Go through the data line by line. Copy each one holding the string "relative".

Collected data entries
• • • •

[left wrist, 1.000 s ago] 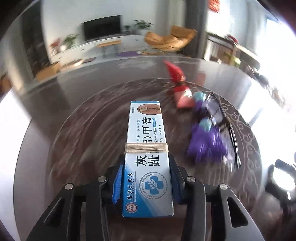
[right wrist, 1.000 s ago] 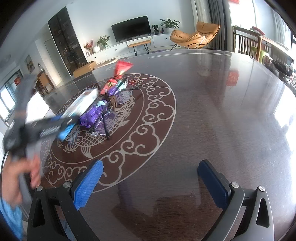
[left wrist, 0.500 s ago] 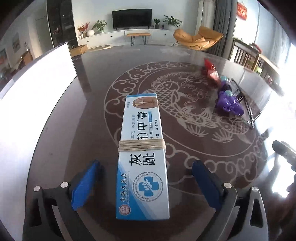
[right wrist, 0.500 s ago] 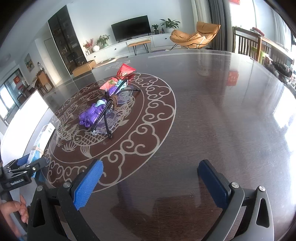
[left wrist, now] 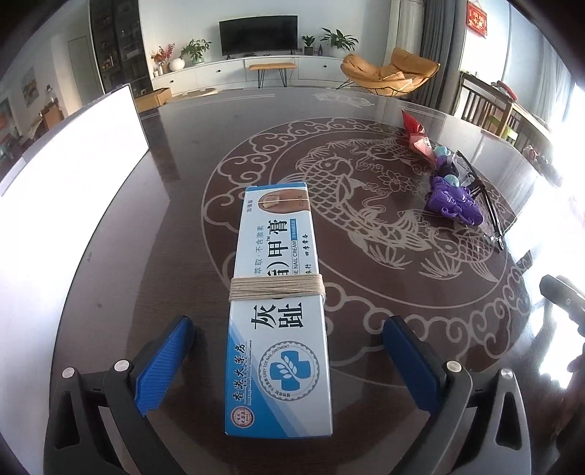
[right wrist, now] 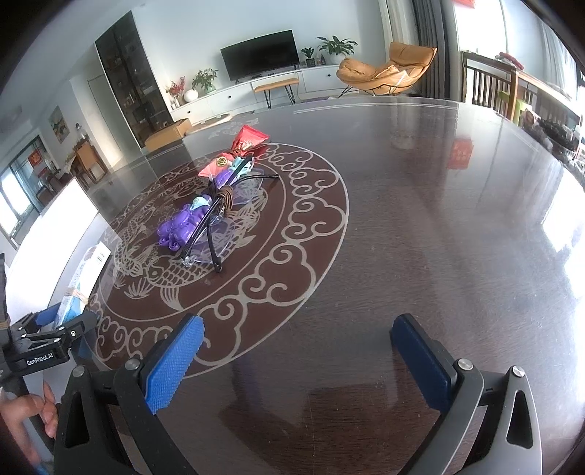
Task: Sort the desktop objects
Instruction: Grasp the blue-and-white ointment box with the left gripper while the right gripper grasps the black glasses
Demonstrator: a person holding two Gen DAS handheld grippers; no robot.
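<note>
Living room in the bg w/ a TV (left wrist: 257, 34), white cabinets and an orange lounge chair (left wrist: 389, 73), and up front a big dark glossy worktop (right wrist: 438, 219) w/ a pale fish-and-cloud pattern set into it.

Left tool (left wrist: 289, 350) is spread wide. Its jaws have just been opening, and the blue-and-white cream box (left wrist: 279, 299) lies flat on the worktop between the blue pads (left wrist: 162, 361), clear gap on both sides, so nothing is pressing on it. Box is long and narrow, has a band of tan string (left wrist: 276, 288) wrapped round its middle, and points away from the cam toward the far edge. It sits on the pattern's left rim, near the worktop's left edge, just beside a white board (left wrist: 73, 171) that runs along that edge.

Right tool (right wrist: 296, 358) also wide, nothing between the pads, just bare worktop below it on the near side.

Rest of the stuff is bunched in one pile around the middle of the pattern, well apart from the box: a purple toy (right wrist: 181, 224), a red packet (right wrist: 241, 146) at the far end of the pile, black-framed glasses (right wrist: 215, 223) lying over/against the toy, and some brown cord (right wrist: 226, 199) wrapped round them. There are also some teal bits in there, can't tell what they are.

From the right cam you can see the left tool at the worktop's left edge w/ a hand (right wrist: 22, 416) on its handle.
</note>
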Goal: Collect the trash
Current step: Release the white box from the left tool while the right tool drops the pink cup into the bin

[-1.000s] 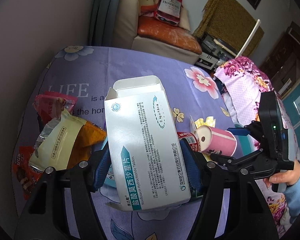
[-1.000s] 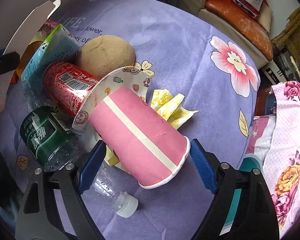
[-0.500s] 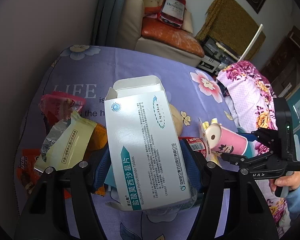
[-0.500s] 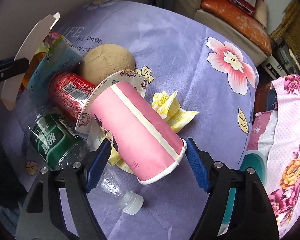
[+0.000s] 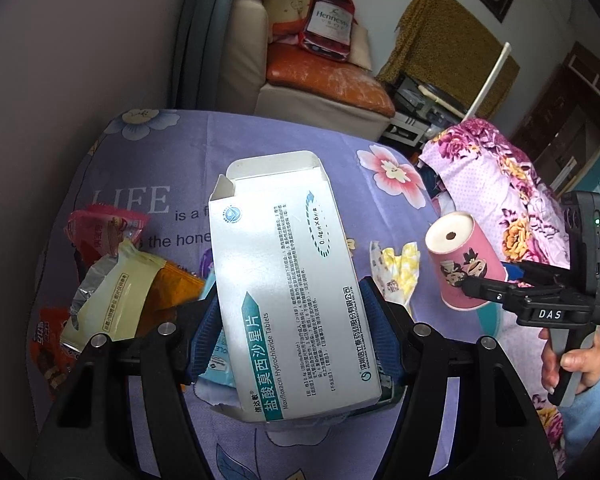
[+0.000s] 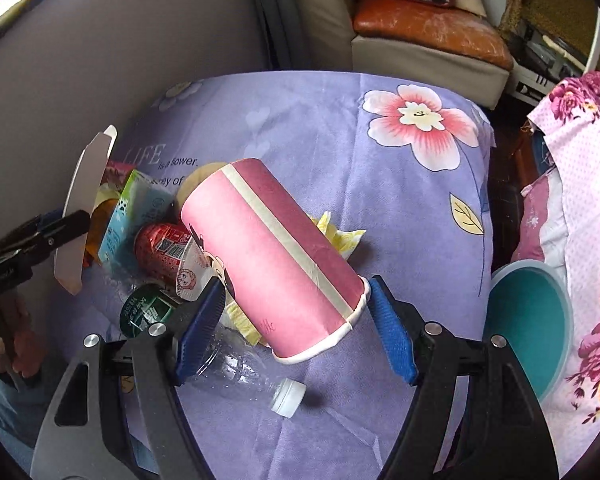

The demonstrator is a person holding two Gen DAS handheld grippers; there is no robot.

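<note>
Two grippers are working over a purple flowered tablecloth [image 6: 308, 120]. The left gripper [image 5: 290, 336] is clamping one white medicine box [image 5: 284, 284], teal-striped with its top flap open, above the wrappers at the table's left. The right gripper [image 6: 296, 320] has just been closing its jaws and is pinching one pink paper cup [image 6: 276, 256] near its white rim; the cup is tilting, bottom pointing far-left, with a cream stripe and cartoon figures, lifted above the pile. Lying beneath it are one red can [image 6: 160, 248], one green-labelled clear bottle [image 6: 148, 312], one capped clear bottle [image 6: 252, 376] and yellow crumpled paper [image 6: 340, 236]. One teal bin [image 6: 528, 324] is standing at the right.
</note>
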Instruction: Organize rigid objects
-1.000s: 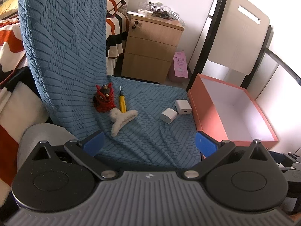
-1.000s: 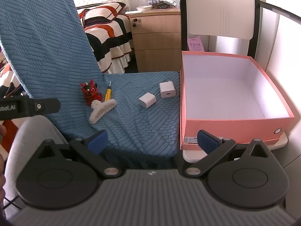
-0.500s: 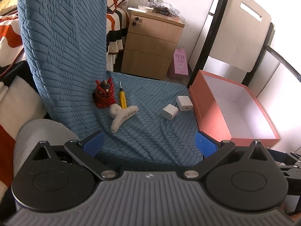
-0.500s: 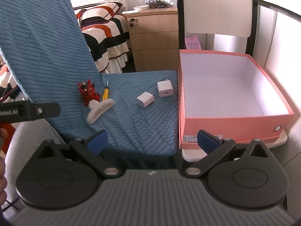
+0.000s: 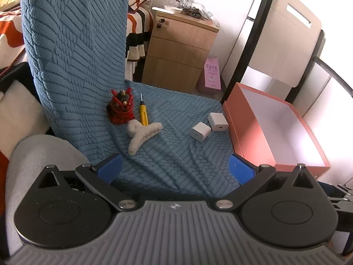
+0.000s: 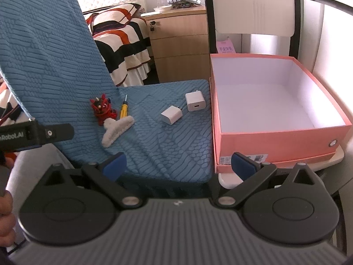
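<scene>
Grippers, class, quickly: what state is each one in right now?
Left gripper: open, holding nothing.
Right gripper: open, holding nothing.

Left claw [image 5: 175, 169] wide open, empty, hovering over the near edge of the blue textured cover [image 5: 167, 154]. On the cover: red figurine [image 5: 121, 110] touching yellow screwdriver [image 5: 143, 116], white hair clip [image 5: 142, 135] just in front. Two white chargers [image 5: 208, 127] side by side near the open pink box [image 5: 251, 132] at right. Wooden nightstand [image 5: 181, 55] behind.
</scene>
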The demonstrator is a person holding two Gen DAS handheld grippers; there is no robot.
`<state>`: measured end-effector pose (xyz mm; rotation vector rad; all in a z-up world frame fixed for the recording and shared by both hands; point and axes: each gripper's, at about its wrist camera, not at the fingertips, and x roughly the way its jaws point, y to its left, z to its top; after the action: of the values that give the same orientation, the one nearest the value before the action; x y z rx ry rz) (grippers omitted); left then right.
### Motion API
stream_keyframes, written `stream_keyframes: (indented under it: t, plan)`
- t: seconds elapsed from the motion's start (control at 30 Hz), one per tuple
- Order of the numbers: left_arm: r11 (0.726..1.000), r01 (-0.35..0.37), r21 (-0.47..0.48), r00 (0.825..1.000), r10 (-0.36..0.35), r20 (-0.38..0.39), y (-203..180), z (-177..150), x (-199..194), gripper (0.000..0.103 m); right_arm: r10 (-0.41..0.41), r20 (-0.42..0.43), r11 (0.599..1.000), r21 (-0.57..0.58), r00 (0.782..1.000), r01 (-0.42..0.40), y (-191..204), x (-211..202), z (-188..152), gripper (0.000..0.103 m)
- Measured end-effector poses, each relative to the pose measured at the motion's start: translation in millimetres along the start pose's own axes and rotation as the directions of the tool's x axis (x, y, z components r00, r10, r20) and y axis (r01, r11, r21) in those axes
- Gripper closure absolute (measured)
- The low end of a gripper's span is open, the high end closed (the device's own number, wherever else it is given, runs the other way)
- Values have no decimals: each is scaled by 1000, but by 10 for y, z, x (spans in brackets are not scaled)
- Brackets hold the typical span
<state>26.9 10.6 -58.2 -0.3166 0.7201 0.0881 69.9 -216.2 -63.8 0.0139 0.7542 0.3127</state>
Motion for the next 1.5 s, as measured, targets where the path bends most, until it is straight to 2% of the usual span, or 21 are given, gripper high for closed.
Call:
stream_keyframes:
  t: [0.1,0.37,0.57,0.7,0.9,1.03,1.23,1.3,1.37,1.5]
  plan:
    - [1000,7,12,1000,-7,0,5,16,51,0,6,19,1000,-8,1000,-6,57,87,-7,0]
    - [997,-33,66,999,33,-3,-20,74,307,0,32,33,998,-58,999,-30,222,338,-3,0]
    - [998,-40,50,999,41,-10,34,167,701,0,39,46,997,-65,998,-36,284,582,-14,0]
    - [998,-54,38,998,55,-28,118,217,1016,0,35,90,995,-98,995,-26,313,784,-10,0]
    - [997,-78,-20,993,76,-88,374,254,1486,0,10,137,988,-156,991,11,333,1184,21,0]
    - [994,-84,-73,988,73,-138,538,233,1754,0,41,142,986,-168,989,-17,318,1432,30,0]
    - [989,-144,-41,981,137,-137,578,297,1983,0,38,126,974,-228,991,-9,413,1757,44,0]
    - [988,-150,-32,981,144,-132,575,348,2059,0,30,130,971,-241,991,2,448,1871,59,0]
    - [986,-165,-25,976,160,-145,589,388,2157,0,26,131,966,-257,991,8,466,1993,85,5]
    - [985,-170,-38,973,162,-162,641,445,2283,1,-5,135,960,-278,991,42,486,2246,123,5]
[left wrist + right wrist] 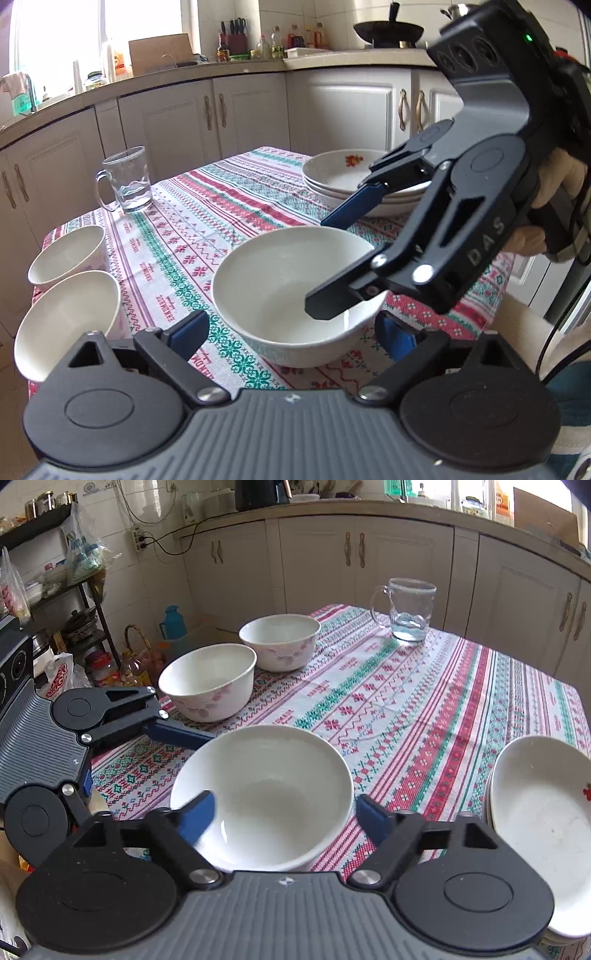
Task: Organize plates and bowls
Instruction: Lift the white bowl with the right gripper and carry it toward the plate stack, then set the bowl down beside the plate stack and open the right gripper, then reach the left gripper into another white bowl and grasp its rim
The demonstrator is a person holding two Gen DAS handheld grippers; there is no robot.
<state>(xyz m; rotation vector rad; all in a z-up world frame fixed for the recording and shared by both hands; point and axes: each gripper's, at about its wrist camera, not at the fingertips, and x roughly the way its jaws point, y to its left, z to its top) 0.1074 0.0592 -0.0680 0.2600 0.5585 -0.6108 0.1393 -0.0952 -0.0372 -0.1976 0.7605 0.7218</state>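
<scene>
A wide white bowl (280, 288) (266, 790) sits on the patterned tablecloth. My left gripper (291, 332) is open, its fingers on either side of the bowl's near wall. My right gripper (286, 814) (332, 266) is open too, one finger inside the bowl and one outside past its rim. Two smaller white bowls with pink flowers (208, 681) (280, 640) stand at the table's edge; they also show in the left wrist view (66, 254) (66, 317). A stack of shallow white plates (354, 181) (543, 812) lies on the other side.
A glass mug (127, 179) (408, 609) with a little water stands near the far table edge. White kitchen cabinets (369, 561) run behind the table. A cluttered shelf rack (55, 590) and bottles stand on the floor beside it.
</scene>
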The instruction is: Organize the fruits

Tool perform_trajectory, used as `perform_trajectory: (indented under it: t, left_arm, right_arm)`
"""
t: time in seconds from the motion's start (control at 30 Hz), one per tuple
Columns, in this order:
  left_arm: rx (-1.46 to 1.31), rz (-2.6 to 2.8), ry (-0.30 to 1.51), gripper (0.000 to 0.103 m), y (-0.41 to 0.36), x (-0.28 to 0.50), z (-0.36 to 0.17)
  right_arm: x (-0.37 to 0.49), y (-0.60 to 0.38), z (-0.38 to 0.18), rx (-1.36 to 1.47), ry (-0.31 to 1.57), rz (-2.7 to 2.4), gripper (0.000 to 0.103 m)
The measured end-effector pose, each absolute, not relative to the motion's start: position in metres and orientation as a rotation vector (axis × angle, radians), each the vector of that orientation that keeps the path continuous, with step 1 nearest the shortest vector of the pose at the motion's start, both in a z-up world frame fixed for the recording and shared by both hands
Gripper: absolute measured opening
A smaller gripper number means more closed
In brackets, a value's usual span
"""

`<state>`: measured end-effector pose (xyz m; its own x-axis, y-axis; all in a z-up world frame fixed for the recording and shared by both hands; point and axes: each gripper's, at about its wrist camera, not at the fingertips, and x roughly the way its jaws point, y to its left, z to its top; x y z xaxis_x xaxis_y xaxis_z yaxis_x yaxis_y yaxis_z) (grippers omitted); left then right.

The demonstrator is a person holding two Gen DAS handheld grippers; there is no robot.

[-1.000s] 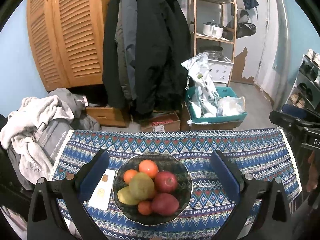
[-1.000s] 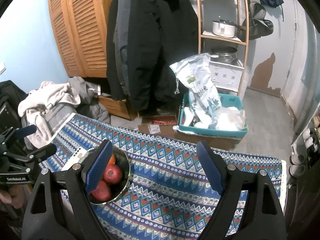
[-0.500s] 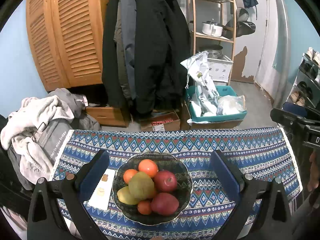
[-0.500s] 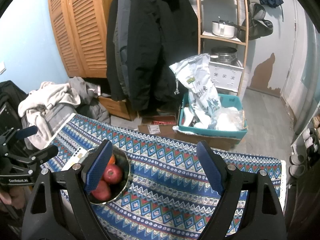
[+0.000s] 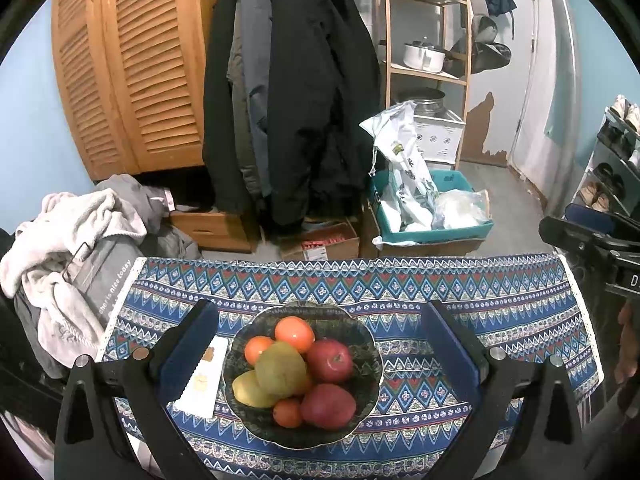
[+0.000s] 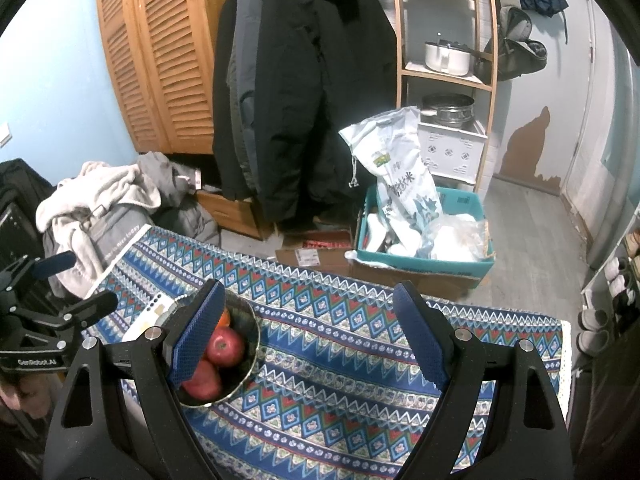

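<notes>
A dark patterned bowl [image 5: 360,344] sits on the blue patterned tablecloth [image 5: 480,300]. It holds two red apples [image 5: 329,361], three orange fruits [image 5: 294,334], a green-brown pear [image 5: 280,368] and a yellow fruit [image 5: 246,391]. My left gripper [image 5: 320,344] is open and empty, its fingers either side of the bowl and above it. My right gripper [image 6: 308,332] is open and empty over the cloth, right of the bowl [image 6: 250,332]; its left finger [image 6: 196,336] covers part of the bowl. The left gripper also shows in the right wrist view [image 6: 60,292].
A white card [image 5: 202,380] lies left of the bowl. Clothes [image 5: 68,240] are heaped off the table's left end. Behind the table stand hanging coats [image 5: 288,100], a teal box [image 5: 432,216] and a wooden shelf [image 5: 424,60]. The right gripper shows at the right edge [image 5: 592,240].
</notes>
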<state>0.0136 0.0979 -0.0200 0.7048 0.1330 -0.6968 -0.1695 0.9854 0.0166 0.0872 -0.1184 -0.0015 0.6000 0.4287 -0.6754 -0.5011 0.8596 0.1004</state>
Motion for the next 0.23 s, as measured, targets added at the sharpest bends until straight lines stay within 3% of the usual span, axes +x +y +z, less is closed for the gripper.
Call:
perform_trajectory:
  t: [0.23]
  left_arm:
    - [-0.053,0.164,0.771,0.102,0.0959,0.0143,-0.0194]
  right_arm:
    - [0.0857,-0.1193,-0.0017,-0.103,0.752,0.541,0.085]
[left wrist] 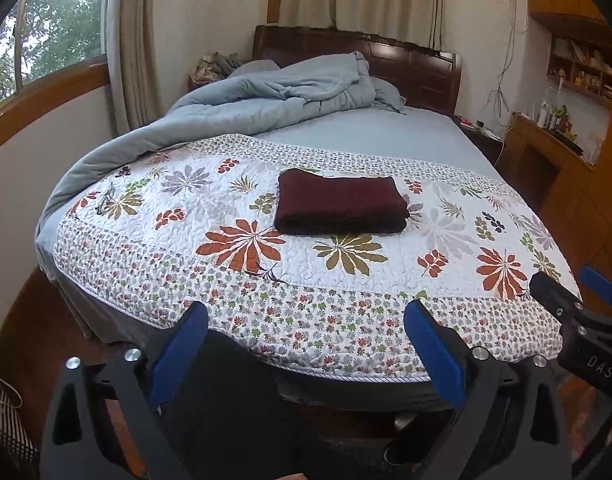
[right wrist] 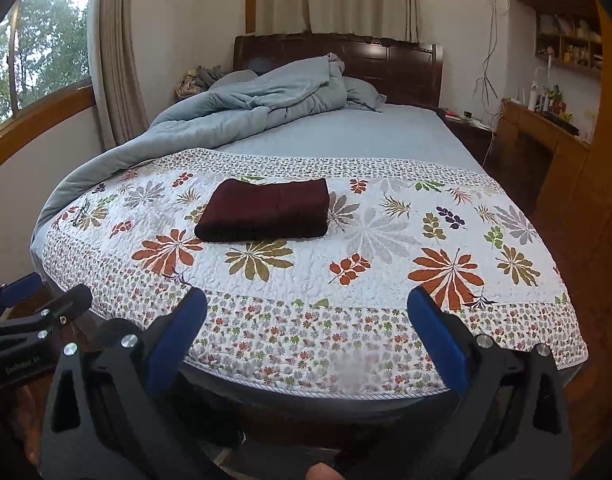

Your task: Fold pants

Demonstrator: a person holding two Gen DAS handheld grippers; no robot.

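Resting folded on your floral quilted bedspread, the dark maroon pants lie untouched; your left gripper and right gripper both gape wide, empty.

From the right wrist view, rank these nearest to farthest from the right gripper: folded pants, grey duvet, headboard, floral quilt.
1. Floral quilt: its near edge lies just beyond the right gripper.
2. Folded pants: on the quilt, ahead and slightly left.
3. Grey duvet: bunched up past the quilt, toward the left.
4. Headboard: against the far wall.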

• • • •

__WRITTEN SOLUTION__.
- Measured end-effector poses, each relative to the pose measured at the motion's start: translation in millimetres along the start pose's own axes and rotation as the directions of the tool's x axis (x, y, z components r00, r10, r20) and y axis (r01, r11, r21) in those axes
The measured end-effector pose, each absolute, not relative to the motion's start: position in metres and orientation as a rotation vector (axis × angle, radians), each the vector of that orientation that keeps the path continuous, with step 1 nearest the shortest vector of the pose at the motion's start, both in a z-up world frame fixed for the recording and shared by both hands

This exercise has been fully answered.